By: Jo-Ezer Lau
“As it is, even the rich never drink it in an unsophisticated state; the morals of the age being such, that it is the name, only of a vintage that is sold, the wines being adulterated the very moment they enter the vat.” 
Pliny the Elder (23–79 AD)
As timeless as the proverb, wine fraud is, by most accounts, a complicated problem. It transcends deception that food law enforcement can overcome with clear cut methods, stemming from the complexity of the supply chain which allows fraud to occur at multiple stages from vine to glass and the nature of wine as a luxury good. Considering its sophisticated characteristics associated with the middle-upper class, social and cultural roles from family to community, the diverse functionality of wine beyond a mere ‘beverage’ is indisputable . Unfortunately, this also creates numerous opportunities for adulteration by taking advantage of human fallibility and ego, rather subtle issues that are often overshadowed, perhaps rightly so, by research in fraud detection under the area of the biochemical sciences.

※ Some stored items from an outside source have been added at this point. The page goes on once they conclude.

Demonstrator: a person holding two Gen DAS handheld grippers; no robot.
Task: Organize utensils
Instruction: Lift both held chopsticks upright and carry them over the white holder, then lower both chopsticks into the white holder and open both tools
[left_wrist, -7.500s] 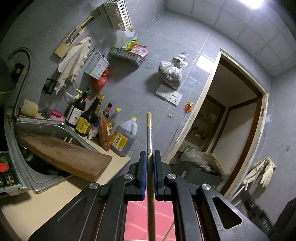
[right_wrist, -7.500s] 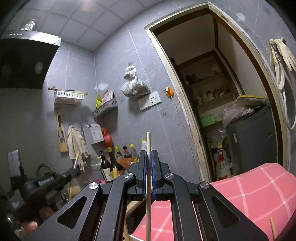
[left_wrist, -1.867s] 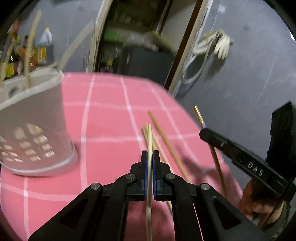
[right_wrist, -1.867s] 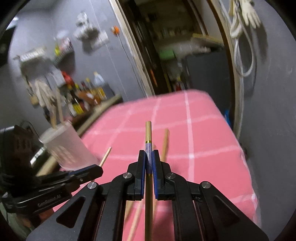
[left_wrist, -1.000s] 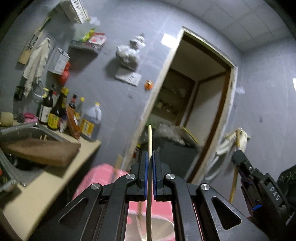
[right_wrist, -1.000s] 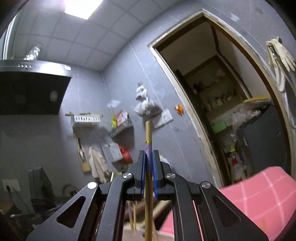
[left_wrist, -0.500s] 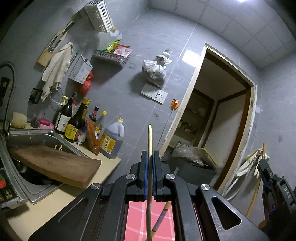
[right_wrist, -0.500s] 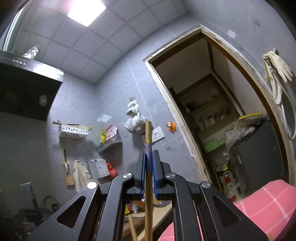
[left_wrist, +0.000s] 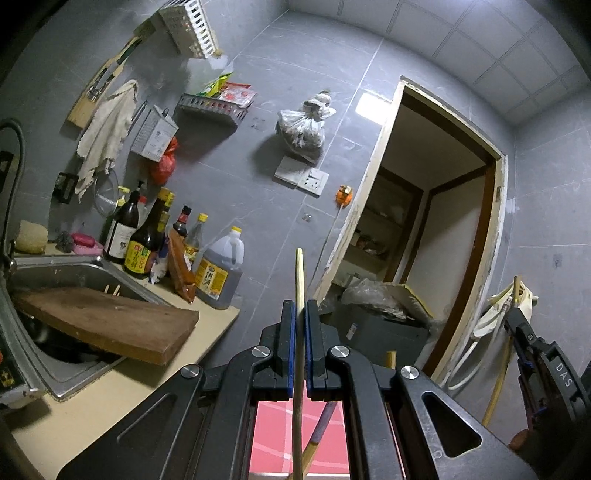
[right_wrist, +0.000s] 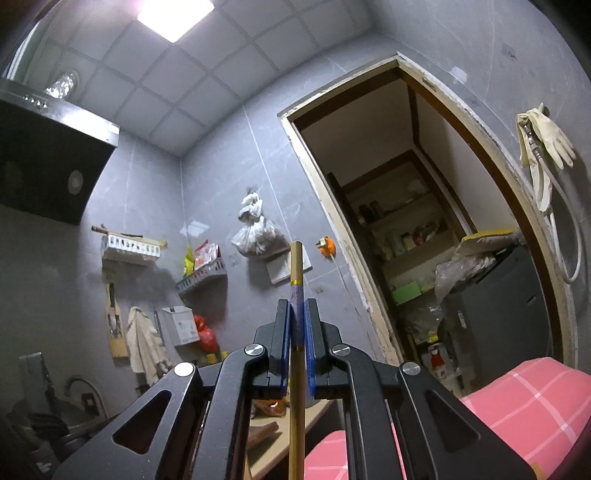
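Your left gripper (left_wrist: 300, 314) is clamped on a pale chopstick (left_wrist: 299, 280) that runs up the middle of the left wrist frame, its tip poking out above the blue pads. Your right gripper (right_wrist: 297, 314) is clamped on a darker chopstick (right_wrist: 296, 273) with a gold band and a purple section, also standing up the centre of its frame. At the right edge of the left view you can see that same gripper and its stick. Below the left jaws, another chopstick (left_wrist: 319, 435) slants over the pink checked cloth (left_wrist: 273, 435). In the lower left lie a wooden board (left_wrist: 110, 325) across the sink (left_wrist: 70, 373), with bottles (left_wrist: 147, 240) behind.
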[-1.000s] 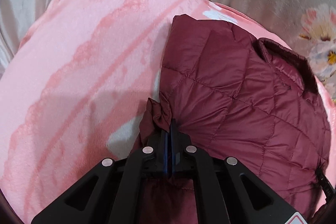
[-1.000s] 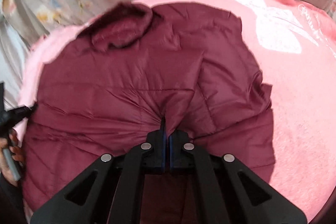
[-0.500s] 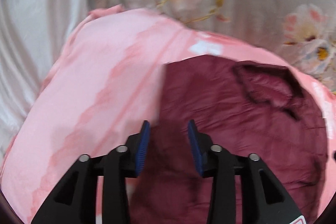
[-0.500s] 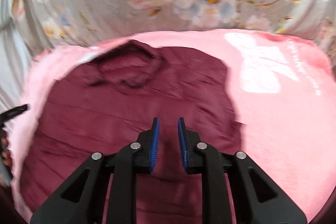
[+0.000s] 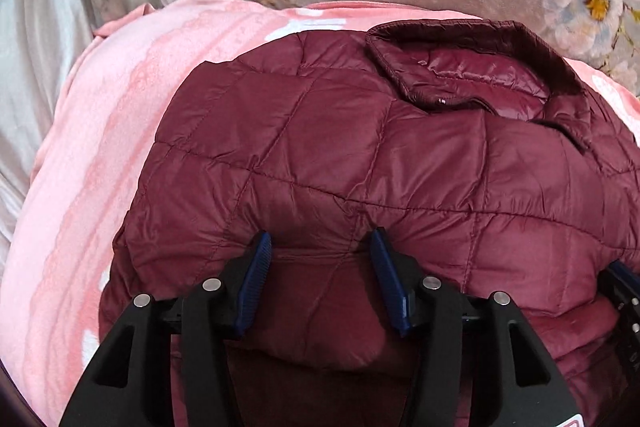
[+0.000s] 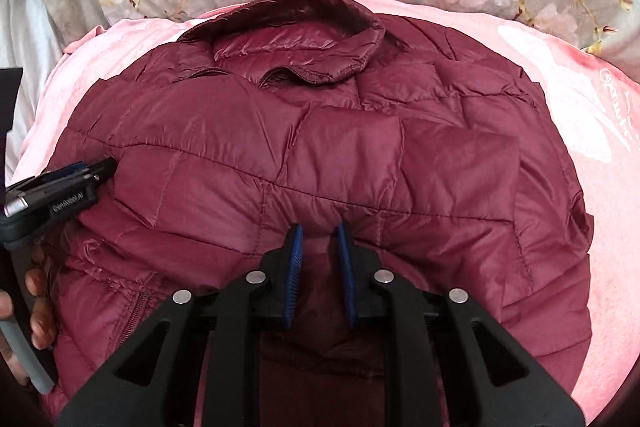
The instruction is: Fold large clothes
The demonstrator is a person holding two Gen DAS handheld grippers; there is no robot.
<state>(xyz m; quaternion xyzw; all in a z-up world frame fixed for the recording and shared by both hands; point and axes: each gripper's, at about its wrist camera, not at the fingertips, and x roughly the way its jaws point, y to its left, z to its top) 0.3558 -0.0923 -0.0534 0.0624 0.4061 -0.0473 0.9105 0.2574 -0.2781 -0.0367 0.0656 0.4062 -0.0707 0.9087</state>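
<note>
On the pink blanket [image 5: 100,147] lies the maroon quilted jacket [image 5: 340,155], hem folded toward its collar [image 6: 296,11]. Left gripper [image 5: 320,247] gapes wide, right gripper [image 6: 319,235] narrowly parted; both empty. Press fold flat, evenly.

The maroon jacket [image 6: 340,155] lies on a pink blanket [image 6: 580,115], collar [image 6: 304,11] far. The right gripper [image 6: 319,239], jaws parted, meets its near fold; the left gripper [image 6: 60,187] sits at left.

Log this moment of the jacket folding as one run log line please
left gripper: open, at fold edge | right gripper: open, at fold edge | maroon quilted jacket: folded, on pink blanket
</note>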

Focusing on fraud directly aimed at the consumer (people who buy wine in order to drink rather than collect it), this piece hopes to shed light on (i) common forms of adulteration throughout history. The sequel to this post, Part III then delves into (ii) progress that analytical science has made in fraud detection and prevention through nuclear magnetic resonance (NMR) and finally, (iii) how the human ego and hubris creates a paradox that questions the extent to which fighting consumption fraud is worthwhile.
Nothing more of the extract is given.